【ラスベガス(米ネバダ州)21日(日本時間22日)=阿部健吾】ボクシングの前WBA世界ミドル級王者村田諒太(32=帝拳)が、進退について熟考することになった。20日(同21日)の2度目の防衛戦で同級3位ロブ・ブラント(米国)に0-3で判定負けしてから一夜明け、取材に対応。今後について周囲と相談して考える旨を示した。再戦の選択肢も残すが、貫いてきたスタイルで完敗した事実は大きく、すぐに結論を出すのは難しくなった。

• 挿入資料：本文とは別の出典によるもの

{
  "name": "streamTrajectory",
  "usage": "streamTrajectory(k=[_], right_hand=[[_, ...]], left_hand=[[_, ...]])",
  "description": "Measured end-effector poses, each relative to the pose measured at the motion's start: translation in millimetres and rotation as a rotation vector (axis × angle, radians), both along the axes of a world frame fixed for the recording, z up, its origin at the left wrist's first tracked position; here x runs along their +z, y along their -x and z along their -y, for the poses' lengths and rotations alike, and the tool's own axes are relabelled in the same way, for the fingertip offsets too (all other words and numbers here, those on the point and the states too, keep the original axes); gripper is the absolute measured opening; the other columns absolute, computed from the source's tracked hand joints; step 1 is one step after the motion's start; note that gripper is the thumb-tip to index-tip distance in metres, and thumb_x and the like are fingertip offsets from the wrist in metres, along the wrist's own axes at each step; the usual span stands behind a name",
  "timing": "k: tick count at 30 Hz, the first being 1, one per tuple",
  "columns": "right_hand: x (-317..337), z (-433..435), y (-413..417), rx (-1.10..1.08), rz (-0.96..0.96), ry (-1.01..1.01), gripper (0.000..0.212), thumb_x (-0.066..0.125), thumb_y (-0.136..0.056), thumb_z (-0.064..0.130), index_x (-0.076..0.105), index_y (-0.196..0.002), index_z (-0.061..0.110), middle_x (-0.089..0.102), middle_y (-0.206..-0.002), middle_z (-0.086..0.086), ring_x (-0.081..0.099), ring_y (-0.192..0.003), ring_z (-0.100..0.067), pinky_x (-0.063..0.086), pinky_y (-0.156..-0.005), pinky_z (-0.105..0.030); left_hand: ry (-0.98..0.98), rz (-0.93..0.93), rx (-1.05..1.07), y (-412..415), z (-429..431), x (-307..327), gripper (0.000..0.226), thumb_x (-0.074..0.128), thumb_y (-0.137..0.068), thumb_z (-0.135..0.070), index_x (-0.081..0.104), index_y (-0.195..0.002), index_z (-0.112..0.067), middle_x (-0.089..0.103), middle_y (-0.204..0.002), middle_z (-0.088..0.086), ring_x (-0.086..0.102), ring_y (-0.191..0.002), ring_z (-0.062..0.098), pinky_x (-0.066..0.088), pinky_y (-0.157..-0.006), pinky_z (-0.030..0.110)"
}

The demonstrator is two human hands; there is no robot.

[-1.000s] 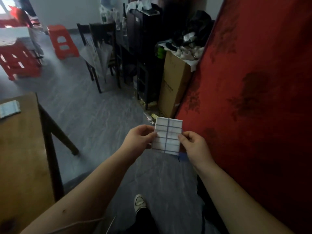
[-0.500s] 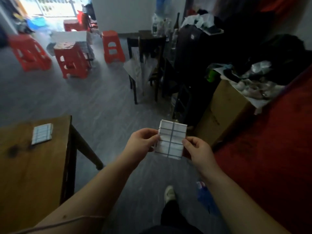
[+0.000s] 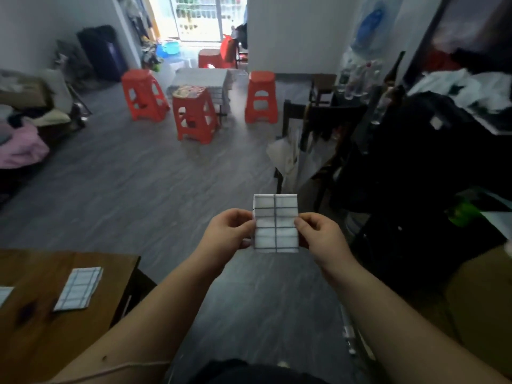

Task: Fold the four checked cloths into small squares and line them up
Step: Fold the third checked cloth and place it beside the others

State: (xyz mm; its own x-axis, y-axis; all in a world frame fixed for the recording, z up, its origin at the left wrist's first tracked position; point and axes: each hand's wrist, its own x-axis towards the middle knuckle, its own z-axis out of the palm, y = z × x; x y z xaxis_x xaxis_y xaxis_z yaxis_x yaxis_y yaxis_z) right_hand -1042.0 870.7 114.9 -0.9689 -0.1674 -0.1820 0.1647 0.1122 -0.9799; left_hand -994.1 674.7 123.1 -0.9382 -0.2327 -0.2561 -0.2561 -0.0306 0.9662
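Checked cloth [image 3: 275, 223] under inspection: folded to a small upright rectangle, taller than wide, and held in the air over the floor [image 3: 138, 189]. It is well apart from the bench [image 3: 33, 342].

Bench: wooden, at lower left, corner toward the person. One folded cloth [image 3: 79, 289] lies flat near its right edge. The corner of a second cloth [image 3: 4, 295] shows at the left border of the view, apart from the first.

Hands: the left hand [image 3: 227, 231] pinches the checked cloth's left edge and the right hand [image 3: 321, 234] pinches its right edge, both at about mid-height. The fingers of both are curled behind the cloth. The layers appear flush at the top edge; the back face is hidden.

Assessment: two cloths look placed and this is at least the third; the fourth is not in view. The step in hand is probably the transfer to the bench.

Recommendations:
- Keep both pinches on until the cloth lies flat, or the layers may spring open.
- Set it down just beside the folded cloth, edges parallel, with the gap matched to the gap between the two already laid.
- Press the crease flat before releasing.
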Motion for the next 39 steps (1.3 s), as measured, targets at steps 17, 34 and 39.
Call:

試合を終えて約14時間後。「目が目なのでサングラスですいません」と断りを入れた村田の顔は、痛々しく腫れていた。ボクシング人生で初めて刻まれたダメージの大きさを抱えながら、慎重に言葉を探した。

「それはあまりイメージしてないですね。イメージするだけ無駄な話で。その通りにいくことではない。納得する形で周りの方と話していかないと」

今後について。期限などを設けて結論を出すのかと問われ、そう切り返した。納得する決断がでる時期がいつか、当人も分からないだろう。夢にみたラスベガスの世界戦での敗戦、完敗という現実。失望感、虚無感にさいなまれているだろう内面に向き合い、何かを決めるのはしばらく時間がかかりそうだ。「振り返って、ああいう経験が良かったなと思うのが人生。それがあるから今があると思えるように、これからの人生を歩んでいきたい」と自らを鼓舞するように言った。

帝拳ジムの本田会長は進退に関し、「村田の場合はいろいろ背負うものが大きすぎる。ただ、やればいいというものではない」と説明。契約する米大手プロモーター、トップランク社のアラム氏が来春の再戦を示唆したが、「ゆっくり話し合って」と述べるにとどめた。敗因は「我々全員の油断」とし、9月上旬に風邪をひき調整が遅れたことが最後まで響いたと明かした。

日本人未踏の地を切り開いてきた村田。その歩みをしばし止め、決断を下すことになった。